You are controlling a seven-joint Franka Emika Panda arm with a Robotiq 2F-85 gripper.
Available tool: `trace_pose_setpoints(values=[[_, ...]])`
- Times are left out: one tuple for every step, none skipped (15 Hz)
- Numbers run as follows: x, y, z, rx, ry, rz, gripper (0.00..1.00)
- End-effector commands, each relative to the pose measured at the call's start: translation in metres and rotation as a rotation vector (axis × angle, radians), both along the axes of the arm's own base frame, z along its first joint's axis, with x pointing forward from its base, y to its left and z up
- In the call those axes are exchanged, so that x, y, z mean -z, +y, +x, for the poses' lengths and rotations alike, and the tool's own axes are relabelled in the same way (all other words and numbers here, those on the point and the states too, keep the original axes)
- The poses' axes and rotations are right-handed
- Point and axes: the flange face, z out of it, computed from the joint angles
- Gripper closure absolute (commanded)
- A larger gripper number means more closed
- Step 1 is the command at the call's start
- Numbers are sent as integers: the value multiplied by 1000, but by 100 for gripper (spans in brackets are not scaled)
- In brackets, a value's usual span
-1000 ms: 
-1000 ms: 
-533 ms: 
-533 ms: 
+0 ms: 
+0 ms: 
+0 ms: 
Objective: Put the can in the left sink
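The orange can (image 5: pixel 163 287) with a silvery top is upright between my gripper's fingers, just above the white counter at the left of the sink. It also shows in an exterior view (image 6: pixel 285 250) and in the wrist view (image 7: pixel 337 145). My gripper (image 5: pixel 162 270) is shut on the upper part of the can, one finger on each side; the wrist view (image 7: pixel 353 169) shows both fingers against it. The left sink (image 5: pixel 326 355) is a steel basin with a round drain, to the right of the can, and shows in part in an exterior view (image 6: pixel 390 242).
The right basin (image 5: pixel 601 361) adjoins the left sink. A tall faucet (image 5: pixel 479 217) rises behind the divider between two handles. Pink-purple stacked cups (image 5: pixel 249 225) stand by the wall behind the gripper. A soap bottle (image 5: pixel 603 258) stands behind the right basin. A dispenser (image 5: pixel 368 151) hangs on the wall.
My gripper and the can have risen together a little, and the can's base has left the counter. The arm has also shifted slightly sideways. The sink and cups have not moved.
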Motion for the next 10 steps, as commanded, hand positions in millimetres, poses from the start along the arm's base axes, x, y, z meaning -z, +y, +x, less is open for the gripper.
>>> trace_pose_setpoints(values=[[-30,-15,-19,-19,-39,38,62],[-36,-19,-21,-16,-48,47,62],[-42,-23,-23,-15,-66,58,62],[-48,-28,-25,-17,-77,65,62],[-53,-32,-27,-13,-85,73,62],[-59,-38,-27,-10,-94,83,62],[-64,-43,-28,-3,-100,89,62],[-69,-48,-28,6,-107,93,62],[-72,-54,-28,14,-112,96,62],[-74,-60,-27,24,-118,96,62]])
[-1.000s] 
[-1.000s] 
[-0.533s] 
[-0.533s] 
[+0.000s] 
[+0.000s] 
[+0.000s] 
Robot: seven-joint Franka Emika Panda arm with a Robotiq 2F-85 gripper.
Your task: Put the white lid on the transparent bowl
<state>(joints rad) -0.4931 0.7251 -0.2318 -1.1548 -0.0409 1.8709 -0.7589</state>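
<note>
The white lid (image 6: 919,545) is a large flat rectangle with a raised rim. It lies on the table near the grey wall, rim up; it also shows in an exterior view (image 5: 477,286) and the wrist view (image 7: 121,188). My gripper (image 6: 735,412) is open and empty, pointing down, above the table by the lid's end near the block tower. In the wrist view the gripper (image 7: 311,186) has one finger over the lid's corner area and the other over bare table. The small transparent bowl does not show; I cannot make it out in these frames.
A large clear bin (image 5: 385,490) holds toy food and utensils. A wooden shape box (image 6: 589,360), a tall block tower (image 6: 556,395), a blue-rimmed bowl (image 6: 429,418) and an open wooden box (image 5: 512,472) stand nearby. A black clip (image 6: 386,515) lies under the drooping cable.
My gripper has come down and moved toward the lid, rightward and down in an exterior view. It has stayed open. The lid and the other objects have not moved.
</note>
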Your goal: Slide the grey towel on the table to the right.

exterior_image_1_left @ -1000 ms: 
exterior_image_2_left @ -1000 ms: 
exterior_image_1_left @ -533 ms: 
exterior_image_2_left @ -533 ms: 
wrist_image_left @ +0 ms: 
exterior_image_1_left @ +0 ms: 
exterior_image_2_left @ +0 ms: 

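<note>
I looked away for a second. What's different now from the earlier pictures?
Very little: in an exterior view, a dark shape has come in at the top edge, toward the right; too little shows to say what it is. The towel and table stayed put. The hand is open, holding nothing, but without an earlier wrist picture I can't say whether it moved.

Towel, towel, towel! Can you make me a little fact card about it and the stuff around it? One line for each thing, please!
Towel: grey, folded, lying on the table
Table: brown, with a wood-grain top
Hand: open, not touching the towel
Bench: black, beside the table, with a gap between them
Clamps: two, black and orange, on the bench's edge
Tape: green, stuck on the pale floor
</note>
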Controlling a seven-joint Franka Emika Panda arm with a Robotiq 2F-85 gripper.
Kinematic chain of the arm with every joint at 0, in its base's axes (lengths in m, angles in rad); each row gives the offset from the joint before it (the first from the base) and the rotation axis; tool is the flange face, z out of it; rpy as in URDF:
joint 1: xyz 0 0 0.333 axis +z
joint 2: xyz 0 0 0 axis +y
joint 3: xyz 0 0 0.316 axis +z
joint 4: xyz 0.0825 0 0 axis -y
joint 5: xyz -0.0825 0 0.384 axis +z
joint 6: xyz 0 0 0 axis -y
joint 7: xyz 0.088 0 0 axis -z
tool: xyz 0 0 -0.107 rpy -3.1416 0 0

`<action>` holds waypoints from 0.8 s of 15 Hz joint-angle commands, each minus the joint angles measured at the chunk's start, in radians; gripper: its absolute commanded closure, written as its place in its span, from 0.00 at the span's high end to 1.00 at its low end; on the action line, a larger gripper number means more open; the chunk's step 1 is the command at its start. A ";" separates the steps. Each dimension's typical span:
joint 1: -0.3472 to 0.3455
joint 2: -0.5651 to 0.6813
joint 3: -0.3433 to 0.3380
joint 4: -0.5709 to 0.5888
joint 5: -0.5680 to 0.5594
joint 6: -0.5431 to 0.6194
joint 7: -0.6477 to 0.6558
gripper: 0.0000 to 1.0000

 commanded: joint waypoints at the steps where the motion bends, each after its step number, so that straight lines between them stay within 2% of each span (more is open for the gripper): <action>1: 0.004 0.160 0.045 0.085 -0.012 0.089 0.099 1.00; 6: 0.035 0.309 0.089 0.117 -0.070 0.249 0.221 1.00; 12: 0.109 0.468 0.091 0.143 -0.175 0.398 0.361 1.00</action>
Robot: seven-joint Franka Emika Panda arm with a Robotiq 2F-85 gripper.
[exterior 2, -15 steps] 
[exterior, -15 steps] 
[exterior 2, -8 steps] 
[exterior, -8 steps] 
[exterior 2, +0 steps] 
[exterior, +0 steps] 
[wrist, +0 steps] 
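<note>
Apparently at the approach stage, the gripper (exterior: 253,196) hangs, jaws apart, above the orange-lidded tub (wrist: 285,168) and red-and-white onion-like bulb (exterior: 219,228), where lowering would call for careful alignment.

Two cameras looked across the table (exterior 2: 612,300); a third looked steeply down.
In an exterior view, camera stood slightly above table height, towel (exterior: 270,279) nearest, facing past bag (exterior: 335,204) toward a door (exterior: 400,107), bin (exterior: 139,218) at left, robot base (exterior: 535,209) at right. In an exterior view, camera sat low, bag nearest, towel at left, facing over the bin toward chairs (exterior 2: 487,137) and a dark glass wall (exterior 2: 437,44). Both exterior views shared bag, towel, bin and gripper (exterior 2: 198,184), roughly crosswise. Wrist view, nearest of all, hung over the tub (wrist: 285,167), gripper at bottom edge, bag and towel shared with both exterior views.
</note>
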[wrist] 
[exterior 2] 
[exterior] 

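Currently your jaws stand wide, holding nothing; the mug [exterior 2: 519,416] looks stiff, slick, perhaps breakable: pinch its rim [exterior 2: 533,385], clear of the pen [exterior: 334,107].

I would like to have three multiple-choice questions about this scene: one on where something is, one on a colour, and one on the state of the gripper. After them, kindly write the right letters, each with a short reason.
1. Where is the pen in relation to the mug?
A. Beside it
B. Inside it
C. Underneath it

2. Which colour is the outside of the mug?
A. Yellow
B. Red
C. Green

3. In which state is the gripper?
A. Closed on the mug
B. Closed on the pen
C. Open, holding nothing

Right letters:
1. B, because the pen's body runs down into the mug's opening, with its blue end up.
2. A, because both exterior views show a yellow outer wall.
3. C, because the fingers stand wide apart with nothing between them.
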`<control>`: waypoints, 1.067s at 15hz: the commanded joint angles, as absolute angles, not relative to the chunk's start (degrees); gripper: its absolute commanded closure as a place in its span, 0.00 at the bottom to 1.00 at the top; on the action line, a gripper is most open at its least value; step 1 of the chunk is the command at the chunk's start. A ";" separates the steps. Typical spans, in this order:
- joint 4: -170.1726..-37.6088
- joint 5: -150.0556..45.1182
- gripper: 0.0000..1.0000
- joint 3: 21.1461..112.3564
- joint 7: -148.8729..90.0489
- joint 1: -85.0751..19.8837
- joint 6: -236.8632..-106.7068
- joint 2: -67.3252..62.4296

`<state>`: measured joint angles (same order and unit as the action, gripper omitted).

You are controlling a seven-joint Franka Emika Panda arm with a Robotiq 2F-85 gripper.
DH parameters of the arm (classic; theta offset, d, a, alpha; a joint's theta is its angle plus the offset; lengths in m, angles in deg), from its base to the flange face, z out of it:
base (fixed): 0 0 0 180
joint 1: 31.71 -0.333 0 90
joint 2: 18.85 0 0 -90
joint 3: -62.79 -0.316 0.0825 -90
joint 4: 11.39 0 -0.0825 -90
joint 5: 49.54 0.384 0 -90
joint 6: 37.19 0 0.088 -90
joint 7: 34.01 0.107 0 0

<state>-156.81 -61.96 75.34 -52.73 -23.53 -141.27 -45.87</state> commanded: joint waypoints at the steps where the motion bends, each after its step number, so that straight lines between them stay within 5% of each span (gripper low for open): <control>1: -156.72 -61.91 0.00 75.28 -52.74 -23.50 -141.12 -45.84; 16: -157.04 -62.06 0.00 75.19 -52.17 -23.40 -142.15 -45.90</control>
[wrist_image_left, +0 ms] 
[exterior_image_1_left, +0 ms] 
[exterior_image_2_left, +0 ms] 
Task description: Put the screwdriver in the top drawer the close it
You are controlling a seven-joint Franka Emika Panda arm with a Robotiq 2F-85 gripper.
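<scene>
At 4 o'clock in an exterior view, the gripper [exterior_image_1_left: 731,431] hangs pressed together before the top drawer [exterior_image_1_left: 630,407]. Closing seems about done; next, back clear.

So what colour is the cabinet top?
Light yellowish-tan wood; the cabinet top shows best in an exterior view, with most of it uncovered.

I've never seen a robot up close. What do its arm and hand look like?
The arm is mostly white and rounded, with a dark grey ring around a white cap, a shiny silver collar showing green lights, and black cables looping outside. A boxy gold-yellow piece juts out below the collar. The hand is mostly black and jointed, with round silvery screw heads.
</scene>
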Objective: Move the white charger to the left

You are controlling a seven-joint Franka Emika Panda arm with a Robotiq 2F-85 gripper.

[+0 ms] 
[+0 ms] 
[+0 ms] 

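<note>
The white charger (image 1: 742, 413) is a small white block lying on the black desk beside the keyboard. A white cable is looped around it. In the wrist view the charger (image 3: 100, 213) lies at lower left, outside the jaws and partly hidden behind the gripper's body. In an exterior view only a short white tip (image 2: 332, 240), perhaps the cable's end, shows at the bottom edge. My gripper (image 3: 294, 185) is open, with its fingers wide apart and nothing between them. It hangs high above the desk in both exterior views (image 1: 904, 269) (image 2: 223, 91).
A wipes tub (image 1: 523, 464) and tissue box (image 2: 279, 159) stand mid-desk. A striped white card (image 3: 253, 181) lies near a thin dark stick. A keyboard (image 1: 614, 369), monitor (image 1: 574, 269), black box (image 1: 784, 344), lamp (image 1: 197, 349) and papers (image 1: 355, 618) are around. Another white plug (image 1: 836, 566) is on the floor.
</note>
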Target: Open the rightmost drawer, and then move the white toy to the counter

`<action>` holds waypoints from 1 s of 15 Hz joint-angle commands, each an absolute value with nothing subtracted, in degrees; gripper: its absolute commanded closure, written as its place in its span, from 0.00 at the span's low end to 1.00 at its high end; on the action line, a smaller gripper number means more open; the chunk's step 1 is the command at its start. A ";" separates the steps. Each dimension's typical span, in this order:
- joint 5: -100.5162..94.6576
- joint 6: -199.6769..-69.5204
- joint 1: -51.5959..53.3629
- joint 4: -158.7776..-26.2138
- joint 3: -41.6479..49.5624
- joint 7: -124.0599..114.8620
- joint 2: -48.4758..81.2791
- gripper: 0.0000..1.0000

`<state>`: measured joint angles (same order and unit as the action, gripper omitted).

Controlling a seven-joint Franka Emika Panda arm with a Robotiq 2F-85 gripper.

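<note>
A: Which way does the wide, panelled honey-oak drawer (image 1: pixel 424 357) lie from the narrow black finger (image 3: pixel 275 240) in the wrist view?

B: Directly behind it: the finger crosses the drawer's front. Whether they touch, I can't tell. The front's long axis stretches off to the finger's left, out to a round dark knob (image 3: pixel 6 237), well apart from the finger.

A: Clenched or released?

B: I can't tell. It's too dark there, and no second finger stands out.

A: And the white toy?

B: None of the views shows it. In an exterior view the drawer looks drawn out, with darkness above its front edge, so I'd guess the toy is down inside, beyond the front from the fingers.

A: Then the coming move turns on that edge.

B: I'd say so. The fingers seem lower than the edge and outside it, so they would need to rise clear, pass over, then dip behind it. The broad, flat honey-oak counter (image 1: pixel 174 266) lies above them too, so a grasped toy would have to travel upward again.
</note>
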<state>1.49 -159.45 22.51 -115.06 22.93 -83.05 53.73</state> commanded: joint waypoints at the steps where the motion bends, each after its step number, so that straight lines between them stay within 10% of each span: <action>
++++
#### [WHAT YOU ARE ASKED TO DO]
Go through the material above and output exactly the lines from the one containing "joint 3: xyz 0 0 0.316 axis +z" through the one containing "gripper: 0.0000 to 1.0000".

#### [SOLUTION]
joint 3: xyz 0 0 0.316 axis +z
joint 4: xyz 0.0825 0 0 axis -y
joint 5: xyz -0.0825 0 0.384 axis +z
joint 6: xyz 0 0 0 axis -y
joint 7: xyz 0.088 0 0 axis -z
tool: xyz 0 0 -0.107 rpy -3.1416 0 0

`<action>` holds waypoints from 0.8 s of 15 Hz joint-angle commands, each minus the joint angles measured at the chunk's start, in radians; gripper: its absolute commanded closure, written as its place in its span, from 0.00 at the span's high end to 1.00 at its low end; on the action line, a larger gripper number means more open; the chunk's step 1 is the command at its start. A ";" separates the steps. Each dimension's typical span:
joint 1: -0.3472 to 0.3455
joint 2: -0.5651 to 0.6813
joint 3: -0.3433 to 0.3380
joint 4: -0.5709 to 0.5888
joint 5: -0.5680 to 0.5594
joint 6: -0.5431 to 0.6194
joint 7: -0.6477 to 0.6558
gripper: 0.0000 to 1.0000

The reply to this exercise is complete.